# FireHOL and port forwarding.

## Safrax

I just recently converted from OpenBSD back to linux for my routing and firewall needs.  I'm having problems getting Iptables setup how I want it.  I decided I'd rather use FireHOL to help me get some iptables rules up and going.  Firehol works fairly well for my needs although I'd rather make my own iptables script but I can't since I don't have time to try to learn iptables.

Anyways how does one setup port forwarding on FireHOL?  I'm trying to forward port 3389 from any ip address to 172.16.1.69 port 3389 on my desktop machine behind the linux router.  

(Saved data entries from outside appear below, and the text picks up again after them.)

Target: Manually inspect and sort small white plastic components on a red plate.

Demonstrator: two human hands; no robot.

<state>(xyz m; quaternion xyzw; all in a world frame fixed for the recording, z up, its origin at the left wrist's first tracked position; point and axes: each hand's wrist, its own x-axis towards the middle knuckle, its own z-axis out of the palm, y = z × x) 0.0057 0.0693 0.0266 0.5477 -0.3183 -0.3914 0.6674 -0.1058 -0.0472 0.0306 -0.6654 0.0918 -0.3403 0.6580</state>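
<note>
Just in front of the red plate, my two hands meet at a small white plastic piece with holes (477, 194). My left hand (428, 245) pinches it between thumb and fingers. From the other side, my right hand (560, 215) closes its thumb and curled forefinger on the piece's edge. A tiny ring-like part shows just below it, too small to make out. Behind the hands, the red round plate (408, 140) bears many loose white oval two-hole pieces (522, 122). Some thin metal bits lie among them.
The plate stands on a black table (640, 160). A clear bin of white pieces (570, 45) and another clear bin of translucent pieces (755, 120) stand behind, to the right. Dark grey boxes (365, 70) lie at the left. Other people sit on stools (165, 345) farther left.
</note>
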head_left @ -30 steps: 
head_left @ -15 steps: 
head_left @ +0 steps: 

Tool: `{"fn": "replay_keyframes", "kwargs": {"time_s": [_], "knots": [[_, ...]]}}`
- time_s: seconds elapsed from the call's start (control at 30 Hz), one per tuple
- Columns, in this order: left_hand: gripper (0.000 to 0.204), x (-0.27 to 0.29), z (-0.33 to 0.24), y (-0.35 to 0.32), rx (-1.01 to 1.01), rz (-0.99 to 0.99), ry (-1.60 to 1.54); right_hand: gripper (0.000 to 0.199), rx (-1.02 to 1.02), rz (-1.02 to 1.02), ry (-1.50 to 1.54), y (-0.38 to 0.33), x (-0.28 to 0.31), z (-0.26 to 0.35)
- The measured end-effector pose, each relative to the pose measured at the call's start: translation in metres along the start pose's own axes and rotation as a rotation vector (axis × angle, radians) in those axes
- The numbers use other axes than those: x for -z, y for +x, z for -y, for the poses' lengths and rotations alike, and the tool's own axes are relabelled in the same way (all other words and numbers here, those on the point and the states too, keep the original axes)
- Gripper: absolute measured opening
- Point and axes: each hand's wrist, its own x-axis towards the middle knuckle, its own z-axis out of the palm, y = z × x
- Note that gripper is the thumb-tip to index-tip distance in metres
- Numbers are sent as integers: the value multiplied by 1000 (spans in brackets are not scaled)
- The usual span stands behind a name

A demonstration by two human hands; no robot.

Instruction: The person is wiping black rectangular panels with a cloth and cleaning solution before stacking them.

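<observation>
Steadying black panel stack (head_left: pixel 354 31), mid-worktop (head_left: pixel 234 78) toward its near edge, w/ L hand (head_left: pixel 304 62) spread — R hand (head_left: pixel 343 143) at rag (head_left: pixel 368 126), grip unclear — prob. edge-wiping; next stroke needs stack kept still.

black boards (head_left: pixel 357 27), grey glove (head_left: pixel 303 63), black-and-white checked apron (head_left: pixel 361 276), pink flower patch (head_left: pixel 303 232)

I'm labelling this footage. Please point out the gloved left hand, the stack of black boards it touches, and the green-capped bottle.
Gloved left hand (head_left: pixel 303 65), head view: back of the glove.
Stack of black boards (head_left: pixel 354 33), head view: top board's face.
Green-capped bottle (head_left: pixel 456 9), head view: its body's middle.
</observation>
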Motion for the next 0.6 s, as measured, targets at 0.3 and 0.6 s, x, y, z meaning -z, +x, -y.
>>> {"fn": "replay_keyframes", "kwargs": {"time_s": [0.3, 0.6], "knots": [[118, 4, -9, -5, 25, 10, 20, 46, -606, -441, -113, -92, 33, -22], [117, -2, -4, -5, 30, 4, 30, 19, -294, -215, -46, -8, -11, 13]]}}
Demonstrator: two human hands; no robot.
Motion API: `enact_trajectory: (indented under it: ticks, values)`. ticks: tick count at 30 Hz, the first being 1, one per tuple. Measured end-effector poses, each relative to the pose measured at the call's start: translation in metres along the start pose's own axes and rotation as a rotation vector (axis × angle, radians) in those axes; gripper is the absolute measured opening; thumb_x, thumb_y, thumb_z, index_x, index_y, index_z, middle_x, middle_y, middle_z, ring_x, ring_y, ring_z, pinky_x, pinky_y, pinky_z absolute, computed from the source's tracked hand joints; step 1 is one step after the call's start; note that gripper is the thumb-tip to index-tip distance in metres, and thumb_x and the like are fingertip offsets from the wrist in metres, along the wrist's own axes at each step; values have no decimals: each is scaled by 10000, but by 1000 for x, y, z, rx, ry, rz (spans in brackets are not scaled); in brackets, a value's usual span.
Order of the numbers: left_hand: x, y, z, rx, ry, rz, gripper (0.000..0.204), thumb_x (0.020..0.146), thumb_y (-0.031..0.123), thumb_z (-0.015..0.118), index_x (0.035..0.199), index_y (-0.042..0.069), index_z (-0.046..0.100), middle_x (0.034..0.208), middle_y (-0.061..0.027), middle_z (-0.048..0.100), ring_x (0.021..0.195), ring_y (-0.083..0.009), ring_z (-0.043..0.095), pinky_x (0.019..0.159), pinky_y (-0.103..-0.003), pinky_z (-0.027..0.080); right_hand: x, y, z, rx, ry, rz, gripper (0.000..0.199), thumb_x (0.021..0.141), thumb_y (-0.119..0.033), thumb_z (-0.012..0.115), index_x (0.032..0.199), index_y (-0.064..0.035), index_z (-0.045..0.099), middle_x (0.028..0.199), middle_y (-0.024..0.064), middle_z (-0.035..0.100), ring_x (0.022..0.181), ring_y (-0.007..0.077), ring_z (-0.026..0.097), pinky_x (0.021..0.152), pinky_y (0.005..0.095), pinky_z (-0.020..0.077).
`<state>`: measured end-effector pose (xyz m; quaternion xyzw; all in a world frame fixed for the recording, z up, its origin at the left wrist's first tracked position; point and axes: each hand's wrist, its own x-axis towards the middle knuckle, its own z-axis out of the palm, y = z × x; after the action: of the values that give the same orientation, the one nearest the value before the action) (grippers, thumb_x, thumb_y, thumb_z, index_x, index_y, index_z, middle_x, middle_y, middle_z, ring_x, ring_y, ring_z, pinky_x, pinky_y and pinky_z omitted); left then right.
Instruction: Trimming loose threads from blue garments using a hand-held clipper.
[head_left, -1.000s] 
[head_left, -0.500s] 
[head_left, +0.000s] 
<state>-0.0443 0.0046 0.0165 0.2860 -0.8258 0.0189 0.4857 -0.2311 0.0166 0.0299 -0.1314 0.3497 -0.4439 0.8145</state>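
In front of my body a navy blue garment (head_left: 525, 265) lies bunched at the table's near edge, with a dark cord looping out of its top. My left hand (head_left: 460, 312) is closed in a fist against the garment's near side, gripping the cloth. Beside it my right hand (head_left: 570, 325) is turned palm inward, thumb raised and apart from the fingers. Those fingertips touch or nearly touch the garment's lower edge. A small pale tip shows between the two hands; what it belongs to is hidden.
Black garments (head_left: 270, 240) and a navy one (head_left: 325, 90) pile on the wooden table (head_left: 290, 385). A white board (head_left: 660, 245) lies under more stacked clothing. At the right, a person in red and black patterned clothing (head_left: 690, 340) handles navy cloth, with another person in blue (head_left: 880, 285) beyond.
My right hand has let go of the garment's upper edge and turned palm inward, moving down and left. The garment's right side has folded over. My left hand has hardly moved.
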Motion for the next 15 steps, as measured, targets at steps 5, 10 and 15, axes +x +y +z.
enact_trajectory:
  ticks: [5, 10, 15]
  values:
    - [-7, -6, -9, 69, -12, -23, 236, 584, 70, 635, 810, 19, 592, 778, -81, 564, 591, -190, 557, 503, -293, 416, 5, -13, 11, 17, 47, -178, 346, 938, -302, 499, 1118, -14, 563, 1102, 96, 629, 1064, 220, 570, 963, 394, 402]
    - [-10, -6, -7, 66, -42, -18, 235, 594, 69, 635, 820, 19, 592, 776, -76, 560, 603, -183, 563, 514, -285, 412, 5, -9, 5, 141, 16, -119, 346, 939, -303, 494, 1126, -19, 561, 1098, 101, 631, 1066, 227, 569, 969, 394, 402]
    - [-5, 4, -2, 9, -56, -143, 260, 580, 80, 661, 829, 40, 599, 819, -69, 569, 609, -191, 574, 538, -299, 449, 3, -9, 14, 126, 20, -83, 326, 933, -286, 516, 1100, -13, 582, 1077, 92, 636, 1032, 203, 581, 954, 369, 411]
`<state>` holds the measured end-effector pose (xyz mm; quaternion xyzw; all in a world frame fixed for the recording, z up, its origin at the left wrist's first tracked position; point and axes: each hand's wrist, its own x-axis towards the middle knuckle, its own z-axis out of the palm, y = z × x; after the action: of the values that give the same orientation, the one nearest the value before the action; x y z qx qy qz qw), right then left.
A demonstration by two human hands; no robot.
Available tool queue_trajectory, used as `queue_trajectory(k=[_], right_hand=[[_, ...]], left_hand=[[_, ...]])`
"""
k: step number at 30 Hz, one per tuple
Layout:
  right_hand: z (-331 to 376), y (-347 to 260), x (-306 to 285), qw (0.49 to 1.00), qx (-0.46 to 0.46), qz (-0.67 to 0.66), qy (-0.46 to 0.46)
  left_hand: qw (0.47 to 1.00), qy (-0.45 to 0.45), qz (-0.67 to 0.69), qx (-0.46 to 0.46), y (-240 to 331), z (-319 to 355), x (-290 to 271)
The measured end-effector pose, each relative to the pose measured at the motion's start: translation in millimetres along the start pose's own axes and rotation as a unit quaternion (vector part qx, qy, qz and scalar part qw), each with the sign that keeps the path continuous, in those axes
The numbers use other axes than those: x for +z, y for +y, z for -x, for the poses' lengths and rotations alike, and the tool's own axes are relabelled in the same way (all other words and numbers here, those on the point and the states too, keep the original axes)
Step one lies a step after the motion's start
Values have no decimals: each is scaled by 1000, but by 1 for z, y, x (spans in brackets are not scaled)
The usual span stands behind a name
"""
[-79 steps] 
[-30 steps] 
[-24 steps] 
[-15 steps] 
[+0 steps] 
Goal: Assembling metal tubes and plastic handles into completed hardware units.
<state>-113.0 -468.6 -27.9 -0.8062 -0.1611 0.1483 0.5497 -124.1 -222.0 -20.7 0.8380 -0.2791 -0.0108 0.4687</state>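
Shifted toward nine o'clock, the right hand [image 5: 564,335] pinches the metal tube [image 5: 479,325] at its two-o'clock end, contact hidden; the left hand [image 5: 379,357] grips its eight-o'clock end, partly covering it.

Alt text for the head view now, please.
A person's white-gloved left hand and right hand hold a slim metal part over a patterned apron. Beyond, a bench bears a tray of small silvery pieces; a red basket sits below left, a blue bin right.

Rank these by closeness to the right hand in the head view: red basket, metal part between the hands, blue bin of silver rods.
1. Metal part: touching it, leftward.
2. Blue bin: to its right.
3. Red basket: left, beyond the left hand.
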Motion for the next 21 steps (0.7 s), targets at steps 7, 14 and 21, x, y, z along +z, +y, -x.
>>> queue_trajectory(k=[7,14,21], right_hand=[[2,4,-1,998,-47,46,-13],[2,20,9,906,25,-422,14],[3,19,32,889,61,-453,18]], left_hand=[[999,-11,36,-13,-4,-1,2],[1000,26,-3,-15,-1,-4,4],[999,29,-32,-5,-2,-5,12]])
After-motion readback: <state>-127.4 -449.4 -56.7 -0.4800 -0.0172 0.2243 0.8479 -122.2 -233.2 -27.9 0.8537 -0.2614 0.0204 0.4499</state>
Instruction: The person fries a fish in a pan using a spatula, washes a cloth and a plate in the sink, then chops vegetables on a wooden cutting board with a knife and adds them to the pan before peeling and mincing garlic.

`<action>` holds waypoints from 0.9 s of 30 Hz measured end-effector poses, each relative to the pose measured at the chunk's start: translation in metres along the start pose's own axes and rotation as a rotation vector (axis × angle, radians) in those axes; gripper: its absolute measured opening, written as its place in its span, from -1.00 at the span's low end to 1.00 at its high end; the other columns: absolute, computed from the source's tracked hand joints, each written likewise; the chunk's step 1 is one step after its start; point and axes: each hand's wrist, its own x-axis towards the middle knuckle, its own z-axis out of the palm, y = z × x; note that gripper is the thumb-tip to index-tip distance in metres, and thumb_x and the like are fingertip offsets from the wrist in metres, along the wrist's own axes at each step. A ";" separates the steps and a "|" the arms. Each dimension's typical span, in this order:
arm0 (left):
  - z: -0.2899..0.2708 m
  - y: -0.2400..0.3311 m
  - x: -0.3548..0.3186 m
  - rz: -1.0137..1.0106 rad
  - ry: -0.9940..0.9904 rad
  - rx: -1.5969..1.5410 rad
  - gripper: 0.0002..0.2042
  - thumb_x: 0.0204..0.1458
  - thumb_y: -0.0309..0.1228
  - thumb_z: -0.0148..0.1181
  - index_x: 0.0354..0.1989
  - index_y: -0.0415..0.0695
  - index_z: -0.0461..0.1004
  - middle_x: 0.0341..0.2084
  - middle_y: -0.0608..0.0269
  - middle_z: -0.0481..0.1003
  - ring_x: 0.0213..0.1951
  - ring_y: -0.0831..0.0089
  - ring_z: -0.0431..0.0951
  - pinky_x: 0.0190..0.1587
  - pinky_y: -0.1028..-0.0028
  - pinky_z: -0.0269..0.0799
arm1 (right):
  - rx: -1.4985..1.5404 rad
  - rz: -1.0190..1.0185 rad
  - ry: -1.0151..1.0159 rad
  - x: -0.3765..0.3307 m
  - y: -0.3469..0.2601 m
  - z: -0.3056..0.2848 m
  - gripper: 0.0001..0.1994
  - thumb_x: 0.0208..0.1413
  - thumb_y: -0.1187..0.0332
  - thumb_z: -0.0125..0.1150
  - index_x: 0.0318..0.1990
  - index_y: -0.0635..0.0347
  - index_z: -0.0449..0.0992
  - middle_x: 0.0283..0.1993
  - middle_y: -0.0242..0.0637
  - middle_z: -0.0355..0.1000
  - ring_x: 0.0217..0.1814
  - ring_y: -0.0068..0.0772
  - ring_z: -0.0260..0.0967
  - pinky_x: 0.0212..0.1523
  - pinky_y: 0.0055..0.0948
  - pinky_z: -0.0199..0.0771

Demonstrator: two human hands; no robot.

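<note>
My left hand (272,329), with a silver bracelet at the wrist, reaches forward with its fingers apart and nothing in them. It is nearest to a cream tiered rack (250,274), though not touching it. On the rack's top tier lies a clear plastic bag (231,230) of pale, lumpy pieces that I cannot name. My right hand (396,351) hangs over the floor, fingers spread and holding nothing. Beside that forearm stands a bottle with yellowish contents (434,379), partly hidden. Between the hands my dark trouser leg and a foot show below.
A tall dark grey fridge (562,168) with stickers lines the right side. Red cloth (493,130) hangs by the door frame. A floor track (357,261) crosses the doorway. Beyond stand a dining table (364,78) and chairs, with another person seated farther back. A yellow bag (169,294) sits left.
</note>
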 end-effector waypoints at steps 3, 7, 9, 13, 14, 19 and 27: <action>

Here's my current script with what I've tried.

```

version 5

server_imap_ports="tcp/2342"

client_imap_ports="default"

server_ahttp_ports="tcp/8080"

client_ahttp_ports="default"

server_mstsc_ports="tcp/3389"

client_mstsc_ports="default"

home_ips="172.16.1.254/24"

nat to-destination 172.16.1.69 inface eth0 proto tcp dport 3389

# Accept all client traffic on any interface

interface eth1 home src "${home_ips}"

        policy reject

        server "dns ftp samba dhcp ahttp ssh icmp imap" accept

        client "icmp"   accept

interface eth0 internet src not "${home_ips} ${UNROUTABLE_IPS}"

        protection strong 10/sec 10

        server "ahttp imap ssh mstsc" accept

        server ident reject with tcp-reset

        client all      accept

router internet2home inface eth0 outface eth1

        masquerade reverse

        client all      accept

        server ident    reject with tcp-reset

```

Also why does setting up a iptables have to be so hard?  PF is incredibly simple to setup...

----------

## femtotech

I'm trying to do this now and nobody every posted a solution.  My configuration looks essentially the same as above and port forwarding isn't working.  Thanks for the help!

----------

## SpineBuster

Hi, I had the same problem. Now I use the folowing config which works fine!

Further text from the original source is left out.